Take my shoes and socks off and roll up my trousers. If I am properly informed and have judged it right I will end up with nothing more than wet ankles. Marching forward in a sort of inverse Canute maneuver does not give me even that much certainty.
Climate
change might be inevitable, that it proceeds uniformly in one direction and rate is not.
S. Pacala and R. Socolow proposed a seven wedge strategy to stabalise our emissions, potentially giving us time to devise means or further reducing them. Anthropogenic greenhouse gases are a
forcing mechanism, and constitute one thing we
do (potentially) control. The idea is not to fix the climate forever-and-ever, it's to reduce its variability to natural levels by controlling our effects upon it.
Natural variability, we have had some success at handling.

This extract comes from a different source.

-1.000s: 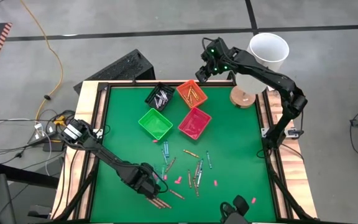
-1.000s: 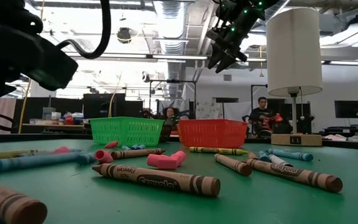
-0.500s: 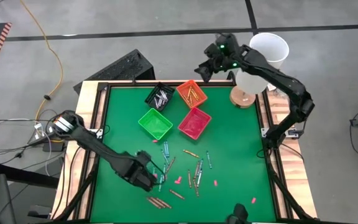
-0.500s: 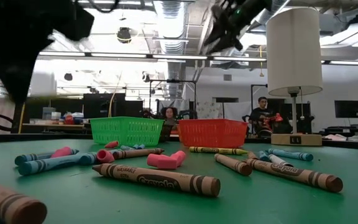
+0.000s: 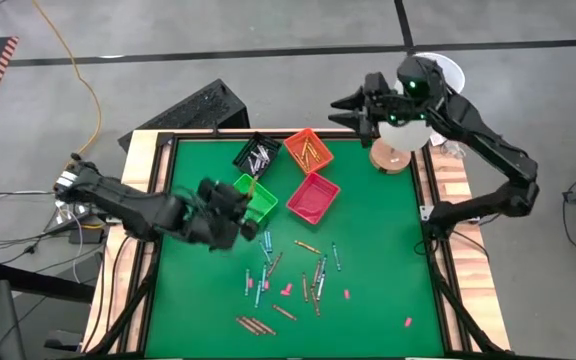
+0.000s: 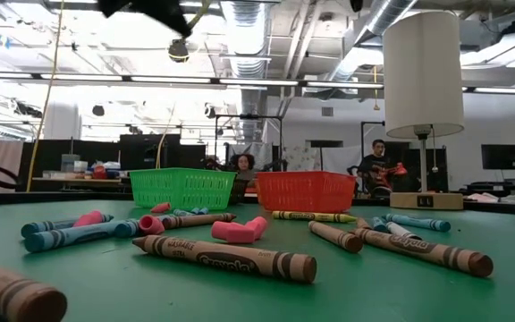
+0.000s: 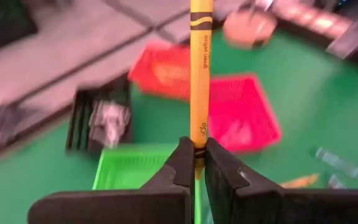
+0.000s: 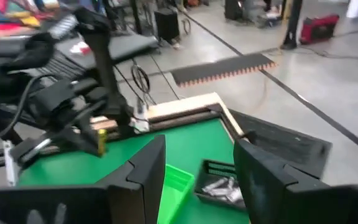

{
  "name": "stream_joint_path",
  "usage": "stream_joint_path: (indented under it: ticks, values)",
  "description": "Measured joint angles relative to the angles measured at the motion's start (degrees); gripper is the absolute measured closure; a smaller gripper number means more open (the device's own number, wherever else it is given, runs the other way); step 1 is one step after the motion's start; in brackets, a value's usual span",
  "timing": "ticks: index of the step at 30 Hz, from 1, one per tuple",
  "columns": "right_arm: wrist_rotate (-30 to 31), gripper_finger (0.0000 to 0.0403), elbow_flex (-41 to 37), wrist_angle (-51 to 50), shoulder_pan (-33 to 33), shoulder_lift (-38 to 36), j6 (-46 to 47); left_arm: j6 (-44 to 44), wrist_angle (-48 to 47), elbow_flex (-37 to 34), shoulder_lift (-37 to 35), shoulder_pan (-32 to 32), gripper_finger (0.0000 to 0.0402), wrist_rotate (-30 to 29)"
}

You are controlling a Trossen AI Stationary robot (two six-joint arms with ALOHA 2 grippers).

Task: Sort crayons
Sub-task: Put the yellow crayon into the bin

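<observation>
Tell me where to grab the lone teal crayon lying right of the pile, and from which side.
Take the teal crayon at mid-length, from straight above, fingers closing across its thin width. It lies flat on the table, apart from its neighbours, leaving finger room either side. The open right gripper is free; the left gripper is shut on a yellow crayon.
</observation>
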Motion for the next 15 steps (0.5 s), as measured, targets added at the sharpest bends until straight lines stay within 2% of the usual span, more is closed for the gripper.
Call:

After all it's clearly difficult enough for our civilization to even deal with changing enough to slow down the inevitable - jeez, how difficult do you think it will be to persuade people to deal with the changes required for the inevitable?
By pointing out that the
worst effects may not (yet) be inevitable? That the choice of outcomes may lie somewhere between 'fairly bad' and 's<rule8>t-curdlingly bad' and which would they prefer? That business as usual may be the
more difficult/expensive option? That mitigating the
causes may be cheaper and more effective than mitigating the
effects?
It's the difference between handling 1 million climate refugees a year for 10 years and having all 10 million on your doorstep at once.